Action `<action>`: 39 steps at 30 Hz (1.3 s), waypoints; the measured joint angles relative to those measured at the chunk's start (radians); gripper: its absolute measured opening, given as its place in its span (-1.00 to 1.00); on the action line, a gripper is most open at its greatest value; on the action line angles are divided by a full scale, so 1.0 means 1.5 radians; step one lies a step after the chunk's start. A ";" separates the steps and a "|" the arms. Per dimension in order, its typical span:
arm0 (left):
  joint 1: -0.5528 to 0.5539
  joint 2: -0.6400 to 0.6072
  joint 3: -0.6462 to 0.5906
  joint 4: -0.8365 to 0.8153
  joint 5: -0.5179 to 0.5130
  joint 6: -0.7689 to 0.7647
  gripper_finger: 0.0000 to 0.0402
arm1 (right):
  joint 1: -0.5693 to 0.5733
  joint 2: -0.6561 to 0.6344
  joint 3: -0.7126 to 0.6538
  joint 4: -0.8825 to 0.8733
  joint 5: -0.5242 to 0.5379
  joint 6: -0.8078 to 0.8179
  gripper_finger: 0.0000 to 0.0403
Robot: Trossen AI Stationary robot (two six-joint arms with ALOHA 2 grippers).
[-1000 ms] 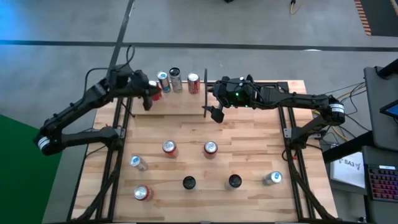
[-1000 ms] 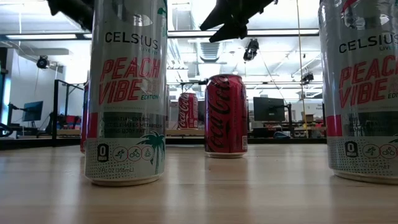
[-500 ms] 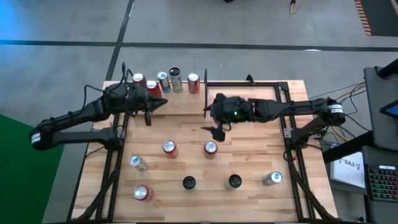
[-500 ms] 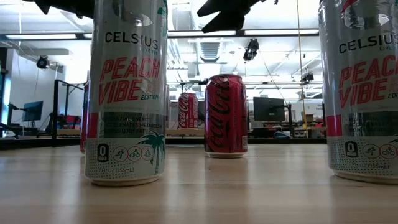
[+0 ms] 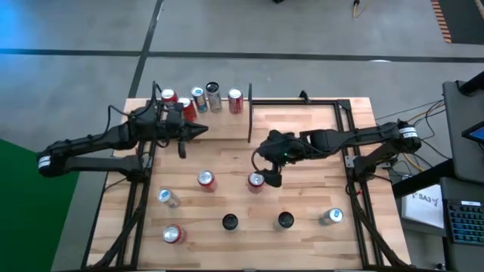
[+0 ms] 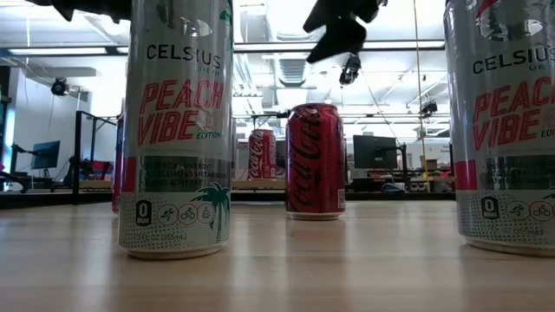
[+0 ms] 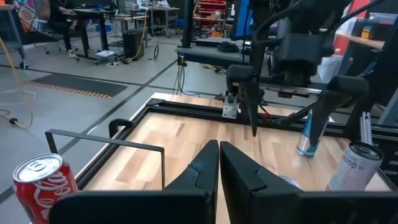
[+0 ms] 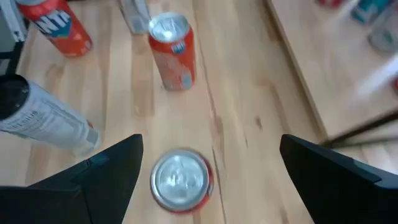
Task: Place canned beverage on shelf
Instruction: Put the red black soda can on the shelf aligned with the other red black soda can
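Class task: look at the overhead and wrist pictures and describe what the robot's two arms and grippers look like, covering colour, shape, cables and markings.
Both arms are dark, slim and jointed, each with a white band near its base. The left gripper ends in two black, tapering fingers. The right gripper has broad black fingers, and a small green light glows on its wrist. Thin dark cables run along both arms.

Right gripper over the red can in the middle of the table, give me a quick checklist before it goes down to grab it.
1. Right gripper open: ok, dark fingers spread wide.
2. Red aluminium can with silver top between the fingers: ok in the right wrist view.
3. Can upright: ok, its lid faces up.
4. Neighbours clear: ok, the orange-red can with silver top stands apart.
5. Left gripper out of the way: ok, shut, near the light wood shelf with black metal rods.
6. Height above the can: cannot tell.
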 joint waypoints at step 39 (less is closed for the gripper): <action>0.001 0.071 0.005 0.064 0.001 0.054 -1.00 | 0.083 0.145 0.007 -0.111 0.069 -0.003 0.83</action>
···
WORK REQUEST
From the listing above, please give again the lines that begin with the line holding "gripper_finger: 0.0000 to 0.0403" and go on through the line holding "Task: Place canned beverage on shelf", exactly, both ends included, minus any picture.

RESULT OF THE EXERCISE
  gripper_finger: 0.0000 to 0.0403
Robot: Trossen AI Stationary robot (two six-joint arms with ALOHA 2 grippers).
[-1000 ms] 
[-1000 ms] 
[-500 ms] 
[-500 ms] 
[+0 ms] 
[+0 ms] 
[+0 ms] 
[+0 ms] 
Task: Place canned beverage on shelf

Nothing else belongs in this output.